Re: FDW INSERT batching can change behavior - Mailing list pgsql-bugs

From Tomas Vondra
Subject Re: FDW INSERT batching can change behavior
Date
Msg-id ef565ecb-4807-491c-8eb7-577eab6522aa@vondra.me
Whole thread Raw
In response to FDW INSERT batching can change behavior  (git@jasonk.me)
List pgsql-bugs
On 8/13/24 06:57, Jason Kim wrote:
> On 2024-08-09T21:55:00+0200, Tomas Vondra wrote:
>> Yeah, we don't seem to check for this. I don't recall if it didn't occur
>> to me we could have DEFAULT on the foreign table.
>>
>> We could/should disable batching, but I'm not quite sure what exactly to
>> check. AFAIK this can happen only when there are default expressions on
>> the foreign table, so maybe that? Or maybe only when the DEFAULT calls a
>> volatile function?
> 
> I didn't bother checking, but if CHECK constraints can call volatile functions,
> that is another avenue for differing behavior.
> 

While we technically allow volatile functions in CHECK constraints, the
documentation [1] says:

  PostgreSQL assumes that CHECK constraints' conditions are immutable,
  that is, they will always give the same result for the same input row.

So the expectation is that CHECK only calls immutable stuff.

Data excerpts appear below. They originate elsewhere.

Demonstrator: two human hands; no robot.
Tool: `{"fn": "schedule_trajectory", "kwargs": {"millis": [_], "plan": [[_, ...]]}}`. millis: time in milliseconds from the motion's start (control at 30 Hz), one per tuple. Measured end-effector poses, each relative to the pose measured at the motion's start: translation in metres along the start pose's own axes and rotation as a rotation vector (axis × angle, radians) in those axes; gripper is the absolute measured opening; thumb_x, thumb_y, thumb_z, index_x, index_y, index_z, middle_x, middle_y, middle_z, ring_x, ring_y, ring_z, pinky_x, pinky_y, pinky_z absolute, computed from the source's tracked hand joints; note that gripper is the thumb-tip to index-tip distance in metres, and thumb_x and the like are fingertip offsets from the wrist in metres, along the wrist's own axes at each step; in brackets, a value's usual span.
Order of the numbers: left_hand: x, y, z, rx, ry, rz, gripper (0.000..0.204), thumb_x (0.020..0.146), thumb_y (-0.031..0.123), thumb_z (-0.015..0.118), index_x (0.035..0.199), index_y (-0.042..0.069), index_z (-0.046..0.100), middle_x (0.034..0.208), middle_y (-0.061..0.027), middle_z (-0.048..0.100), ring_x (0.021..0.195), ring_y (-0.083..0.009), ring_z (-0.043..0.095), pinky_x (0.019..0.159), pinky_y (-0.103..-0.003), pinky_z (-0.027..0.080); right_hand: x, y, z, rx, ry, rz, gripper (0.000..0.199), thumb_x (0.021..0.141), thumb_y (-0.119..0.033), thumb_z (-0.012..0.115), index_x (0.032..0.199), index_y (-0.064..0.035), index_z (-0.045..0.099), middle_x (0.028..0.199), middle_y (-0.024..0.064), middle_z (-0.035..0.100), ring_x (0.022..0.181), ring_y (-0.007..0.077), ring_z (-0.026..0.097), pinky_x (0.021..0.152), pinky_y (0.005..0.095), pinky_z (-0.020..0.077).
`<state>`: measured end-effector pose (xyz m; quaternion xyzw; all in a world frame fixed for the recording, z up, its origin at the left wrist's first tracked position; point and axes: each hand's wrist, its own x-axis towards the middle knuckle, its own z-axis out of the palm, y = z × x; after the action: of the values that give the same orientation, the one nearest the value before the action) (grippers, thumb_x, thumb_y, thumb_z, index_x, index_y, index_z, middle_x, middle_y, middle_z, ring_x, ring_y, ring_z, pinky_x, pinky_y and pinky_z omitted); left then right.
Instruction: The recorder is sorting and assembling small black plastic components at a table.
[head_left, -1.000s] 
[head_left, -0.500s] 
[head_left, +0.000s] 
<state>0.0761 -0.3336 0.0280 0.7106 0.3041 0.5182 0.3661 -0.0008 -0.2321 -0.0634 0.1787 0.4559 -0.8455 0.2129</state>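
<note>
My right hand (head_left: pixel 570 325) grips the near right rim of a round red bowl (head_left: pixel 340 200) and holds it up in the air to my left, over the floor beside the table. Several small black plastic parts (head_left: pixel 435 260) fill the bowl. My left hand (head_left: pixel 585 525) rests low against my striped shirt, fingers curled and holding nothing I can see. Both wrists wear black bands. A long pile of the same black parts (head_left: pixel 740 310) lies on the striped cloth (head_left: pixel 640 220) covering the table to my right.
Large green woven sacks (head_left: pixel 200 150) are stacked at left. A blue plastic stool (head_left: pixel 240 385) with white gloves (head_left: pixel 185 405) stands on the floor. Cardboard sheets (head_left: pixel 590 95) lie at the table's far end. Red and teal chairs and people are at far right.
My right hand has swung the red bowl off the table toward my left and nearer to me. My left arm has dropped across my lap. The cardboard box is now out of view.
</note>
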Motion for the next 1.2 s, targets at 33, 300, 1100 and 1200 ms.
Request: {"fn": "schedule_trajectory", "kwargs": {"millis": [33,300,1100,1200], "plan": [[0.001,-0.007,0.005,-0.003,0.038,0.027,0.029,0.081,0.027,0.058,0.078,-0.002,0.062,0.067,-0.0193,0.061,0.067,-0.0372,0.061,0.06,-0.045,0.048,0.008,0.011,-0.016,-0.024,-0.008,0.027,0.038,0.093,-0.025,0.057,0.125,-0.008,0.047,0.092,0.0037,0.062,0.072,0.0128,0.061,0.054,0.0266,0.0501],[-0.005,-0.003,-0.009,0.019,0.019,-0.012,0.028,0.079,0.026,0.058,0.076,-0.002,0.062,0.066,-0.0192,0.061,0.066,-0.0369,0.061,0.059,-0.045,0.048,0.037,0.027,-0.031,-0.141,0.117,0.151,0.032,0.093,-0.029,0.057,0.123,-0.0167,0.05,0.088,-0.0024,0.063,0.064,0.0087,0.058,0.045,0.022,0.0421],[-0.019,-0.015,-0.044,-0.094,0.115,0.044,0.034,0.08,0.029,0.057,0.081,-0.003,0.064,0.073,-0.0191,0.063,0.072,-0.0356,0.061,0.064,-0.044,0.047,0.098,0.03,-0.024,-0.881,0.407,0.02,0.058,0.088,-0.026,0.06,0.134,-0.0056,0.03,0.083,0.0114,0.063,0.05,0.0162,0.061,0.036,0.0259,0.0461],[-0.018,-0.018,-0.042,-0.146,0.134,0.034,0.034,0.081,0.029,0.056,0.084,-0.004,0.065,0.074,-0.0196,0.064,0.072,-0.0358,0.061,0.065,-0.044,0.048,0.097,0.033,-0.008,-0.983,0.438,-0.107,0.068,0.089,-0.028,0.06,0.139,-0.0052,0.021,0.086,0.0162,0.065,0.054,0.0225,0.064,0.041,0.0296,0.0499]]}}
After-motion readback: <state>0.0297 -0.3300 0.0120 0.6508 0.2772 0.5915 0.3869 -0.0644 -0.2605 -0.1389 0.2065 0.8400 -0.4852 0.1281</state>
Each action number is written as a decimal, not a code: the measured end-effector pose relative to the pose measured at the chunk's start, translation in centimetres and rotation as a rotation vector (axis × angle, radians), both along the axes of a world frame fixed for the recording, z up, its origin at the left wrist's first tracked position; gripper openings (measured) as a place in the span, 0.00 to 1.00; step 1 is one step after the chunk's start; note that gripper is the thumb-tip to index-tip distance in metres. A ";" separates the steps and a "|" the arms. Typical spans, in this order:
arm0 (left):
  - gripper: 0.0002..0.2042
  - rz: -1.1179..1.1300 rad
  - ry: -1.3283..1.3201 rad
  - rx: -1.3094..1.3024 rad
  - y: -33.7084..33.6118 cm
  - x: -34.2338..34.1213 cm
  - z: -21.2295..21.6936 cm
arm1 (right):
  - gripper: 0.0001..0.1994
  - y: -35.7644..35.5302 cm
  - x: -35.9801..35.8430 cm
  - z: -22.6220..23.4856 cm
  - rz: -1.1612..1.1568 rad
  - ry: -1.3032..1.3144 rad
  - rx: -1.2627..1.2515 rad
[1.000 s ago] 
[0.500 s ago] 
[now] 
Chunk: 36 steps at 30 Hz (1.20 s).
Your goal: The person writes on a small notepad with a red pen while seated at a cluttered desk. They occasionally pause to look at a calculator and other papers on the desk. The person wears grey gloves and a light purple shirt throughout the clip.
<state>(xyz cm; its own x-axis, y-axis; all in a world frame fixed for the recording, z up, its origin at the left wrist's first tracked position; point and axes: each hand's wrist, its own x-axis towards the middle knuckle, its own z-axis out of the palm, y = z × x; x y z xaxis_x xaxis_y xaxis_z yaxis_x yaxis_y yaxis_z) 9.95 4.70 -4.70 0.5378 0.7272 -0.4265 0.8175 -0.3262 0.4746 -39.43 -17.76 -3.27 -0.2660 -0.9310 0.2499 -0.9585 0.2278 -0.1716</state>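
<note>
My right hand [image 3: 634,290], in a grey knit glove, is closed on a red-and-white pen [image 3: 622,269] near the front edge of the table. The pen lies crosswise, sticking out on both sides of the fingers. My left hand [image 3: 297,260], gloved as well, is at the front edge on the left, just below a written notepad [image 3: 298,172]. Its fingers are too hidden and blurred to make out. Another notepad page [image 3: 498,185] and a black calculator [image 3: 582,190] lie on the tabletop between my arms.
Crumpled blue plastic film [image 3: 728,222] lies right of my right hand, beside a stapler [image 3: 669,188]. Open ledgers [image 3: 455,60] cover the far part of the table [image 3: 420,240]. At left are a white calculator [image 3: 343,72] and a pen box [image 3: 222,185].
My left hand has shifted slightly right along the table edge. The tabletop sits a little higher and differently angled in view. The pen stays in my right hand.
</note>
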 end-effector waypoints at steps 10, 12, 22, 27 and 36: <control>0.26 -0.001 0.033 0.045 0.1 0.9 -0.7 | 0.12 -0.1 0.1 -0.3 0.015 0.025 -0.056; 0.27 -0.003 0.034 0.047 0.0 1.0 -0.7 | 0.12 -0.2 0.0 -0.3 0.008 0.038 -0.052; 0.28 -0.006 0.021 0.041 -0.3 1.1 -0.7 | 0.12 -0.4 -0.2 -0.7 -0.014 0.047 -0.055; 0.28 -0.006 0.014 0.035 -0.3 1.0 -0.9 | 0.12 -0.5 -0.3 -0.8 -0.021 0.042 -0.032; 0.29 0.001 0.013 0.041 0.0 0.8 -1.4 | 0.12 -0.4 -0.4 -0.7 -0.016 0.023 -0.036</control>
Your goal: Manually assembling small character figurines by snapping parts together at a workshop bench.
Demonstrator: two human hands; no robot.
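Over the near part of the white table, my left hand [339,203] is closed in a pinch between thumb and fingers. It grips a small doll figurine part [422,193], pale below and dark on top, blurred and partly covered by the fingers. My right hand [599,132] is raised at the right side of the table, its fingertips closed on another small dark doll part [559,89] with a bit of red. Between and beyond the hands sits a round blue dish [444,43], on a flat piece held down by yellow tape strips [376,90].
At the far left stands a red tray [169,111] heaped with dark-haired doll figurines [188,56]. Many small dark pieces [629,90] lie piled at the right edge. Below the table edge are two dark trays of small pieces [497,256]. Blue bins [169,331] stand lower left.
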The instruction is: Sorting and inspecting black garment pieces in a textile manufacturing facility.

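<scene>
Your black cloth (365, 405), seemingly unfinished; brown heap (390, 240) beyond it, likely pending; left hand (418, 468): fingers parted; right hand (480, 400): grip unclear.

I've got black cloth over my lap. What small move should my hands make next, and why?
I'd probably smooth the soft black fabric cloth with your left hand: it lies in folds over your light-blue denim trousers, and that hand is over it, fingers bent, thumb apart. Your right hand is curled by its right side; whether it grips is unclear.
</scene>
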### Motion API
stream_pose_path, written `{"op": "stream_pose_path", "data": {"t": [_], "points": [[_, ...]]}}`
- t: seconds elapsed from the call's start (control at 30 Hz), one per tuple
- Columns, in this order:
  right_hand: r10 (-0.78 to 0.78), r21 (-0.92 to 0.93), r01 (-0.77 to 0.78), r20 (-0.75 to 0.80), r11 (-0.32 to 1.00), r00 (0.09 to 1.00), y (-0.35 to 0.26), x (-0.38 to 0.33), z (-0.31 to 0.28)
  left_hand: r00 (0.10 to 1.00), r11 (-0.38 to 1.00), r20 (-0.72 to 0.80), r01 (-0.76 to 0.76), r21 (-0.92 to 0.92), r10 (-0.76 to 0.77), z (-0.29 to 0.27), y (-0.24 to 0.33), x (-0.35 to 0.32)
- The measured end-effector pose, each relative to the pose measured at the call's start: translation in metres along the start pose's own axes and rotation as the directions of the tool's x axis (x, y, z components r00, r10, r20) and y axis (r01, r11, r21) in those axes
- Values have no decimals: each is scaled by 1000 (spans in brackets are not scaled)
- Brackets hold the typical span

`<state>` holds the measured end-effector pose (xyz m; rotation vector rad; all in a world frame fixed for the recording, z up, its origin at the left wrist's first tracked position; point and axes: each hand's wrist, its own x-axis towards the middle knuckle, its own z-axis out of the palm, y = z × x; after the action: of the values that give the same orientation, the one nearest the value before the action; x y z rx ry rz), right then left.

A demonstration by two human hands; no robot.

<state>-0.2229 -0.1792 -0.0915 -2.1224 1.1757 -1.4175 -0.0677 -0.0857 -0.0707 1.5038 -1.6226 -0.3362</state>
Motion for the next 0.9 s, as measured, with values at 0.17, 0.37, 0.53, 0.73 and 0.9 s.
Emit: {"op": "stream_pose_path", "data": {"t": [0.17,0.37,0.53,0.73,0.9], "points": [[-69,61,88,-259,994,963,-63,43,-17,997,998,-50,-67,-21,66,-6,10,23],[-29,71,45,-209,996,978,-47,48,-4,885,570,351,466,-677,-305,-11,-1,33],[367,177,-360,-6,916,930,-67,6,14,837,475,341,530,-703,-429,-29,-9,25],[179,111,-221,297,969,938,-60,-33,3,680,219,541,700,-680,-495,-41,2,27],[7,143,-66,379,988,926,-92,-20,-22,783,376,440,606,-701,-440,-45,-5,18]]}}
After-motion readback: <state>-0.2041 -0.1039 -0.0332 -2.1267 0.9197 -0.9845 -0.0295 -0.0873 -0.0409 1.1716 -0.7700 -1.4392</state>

[1] https://www.postgresql.org/docs/current/ddl-constraints.html

> Here is a completely different example concerning the way batches to different
> partitions are flushed per-partition resulting in out-of-order insertion:
> 
>     CREATE EXTENSION postgres_fdw;
> 
>     CREATE SERVER testserver1 FOREIGN DATA WRAPPER postgres_fdw;
>     DO $d$
>     BEGIN
>         EXECUTE $$CREATE SERVER loopback FOREIGN DATA WRAPPER postgres_fdw
>             OPTIONS (dbname '$$||current_database()||$$',
>                      port '$$||current_setting('port')||$$'
>             )$$;
>     END;
>     $d$;
> 
>     CREATE USER MAPPING FOR CURRENT_USER SERVER loopback;
> 
>     create table itrtest (a int) partition by range (a);
>     create table loct1 (a int check (a % 100 != 3));
>     create foreign table remp1 (a int check (a % 100 != 3)) server loopback options (table_name 'loct1');
>     create table loct2 (a int check (a % 100 != 3));
>     create foreign table remp2 (a int check (a % 100 != 3)) server loopback options (table_name 'loct2');
>     alter table itrtest attach partition remp1 for values from (1) to (100);
>     alter table itrtest attach partition remp2 for values from (101) to (200);
> 
>     insert into itrtest values (1), (2), (101), (103), (3);
>     truncate itrtest;
>     alter server loopback options (add batch_size '3');
>     insert into itrtest values (1), (2), (101), (103), (3);
> 
> The first insert (non-batched) gives
> 
>     ERROR:  new row for relation "loct2" violates check constraint "loct2_a_check"
>     DETAIL:  Failing row contains (103).
>     CONTEXT:  remote SQL command: INSERT INTO public.loct2(a) VALUES ($1)
> 
> But the second insert (batched) gives
> 
>     ERROR:  new row for relation "loct1" violates check constraint "loct1_a_check"
>     DETAIL:  Failing row contains (3).
>     CONTEXT:  remote SQL command: INSERT INTO public.loct1(a) VALUES ($1), ($2), ($3)
> 
> This is because (103) is queued up in the batch and not actually inserted.
> There might be a more severe example than this, but I did not think too much
> about it.
> 

I agree this is a bit annoying, because it makes the observed error a
bit unpredictable. But as long as it does not allow inserting rows
violating the CHECK constraint, I wouldn't call this a bug.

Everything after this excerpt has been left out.